There is an argument for foreign investors to buy US equities at the moment as the US dollar is weak and so they get more stocks for their money. Hence foreign money is fuelling a rally in the US stock market at a time when GDP growth has slowed to 1.4 per cent.

But in euro or sterling terms these investors are not getting a good deal. The 12 per cent devaluation of the US dollar has wiped out most of the stock market gains for foreign investors over the past six months.

The question is surely at what point foreign investors will bail out, and realize that dollar devaluation is wiping out their profits? After all the US economic outlook is not good with the US housing sector in crisis and the consumer increasingly under pressure, so the economic fundamentals are weakening, not getting stronger.

1987 similar
This Day of Reckoning can not be far away, and a sudden reversal of confidence by foreign investors could crash the US stock market for reasons very similar to what happened in 1987: equities riding too high on a cheap dollar.

However, the level of leverage in the capital markets is generally acknowledged to be very much higher than in 1987, beyond even what produced the Wall Street crash of 1929. So the fireworks, when they start, will truly light up the sky.

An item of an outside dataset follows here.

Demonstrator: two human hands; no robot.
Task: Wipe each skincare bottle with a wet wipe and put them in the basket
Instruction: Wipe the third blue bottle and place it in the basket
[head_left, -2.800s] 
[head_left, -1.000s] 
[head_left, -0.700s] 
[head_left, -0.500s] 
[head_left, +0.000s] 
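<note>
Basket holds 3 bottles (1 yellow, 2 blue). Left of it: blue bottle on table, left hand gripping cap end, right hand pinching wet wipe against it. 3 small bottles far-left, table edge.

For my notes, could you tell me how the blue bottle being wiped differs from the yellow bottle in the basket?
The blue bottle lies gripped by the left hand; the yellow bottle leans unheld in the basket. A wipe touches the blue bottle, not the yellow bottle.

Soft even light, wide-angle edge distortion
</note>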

Leading the leverage boom is the hedge funds followed by the private equity funds. Nobody is exactly sure how much leverage is in the system from the derivative structures erected by these financiers but it is a house of cards that will come crashing down in a stock market correction.

Asset storm
The knock on effect in other asset markets would also be considerable, with commercial and high-end real estate feeling the cold wind of recession howling through the markets.

The immediate policy response would almost certainly be the slashing of interest rates, as seen in the 2000 dot-com crash. This would tend to stabilize confidence but markets do tend to still drift lower - the previous bottom was in spring 2003 - so investors should not ignore the warning signals at this stage.

In a big market upset, what was formerly out of fashion usually does best, and the previous favorites fare worst. That would mean a rally for the US dollar and stabilization of US housing, and bad times for hedge funds, private equity and mutual funds. Bonds would surge on lower rates.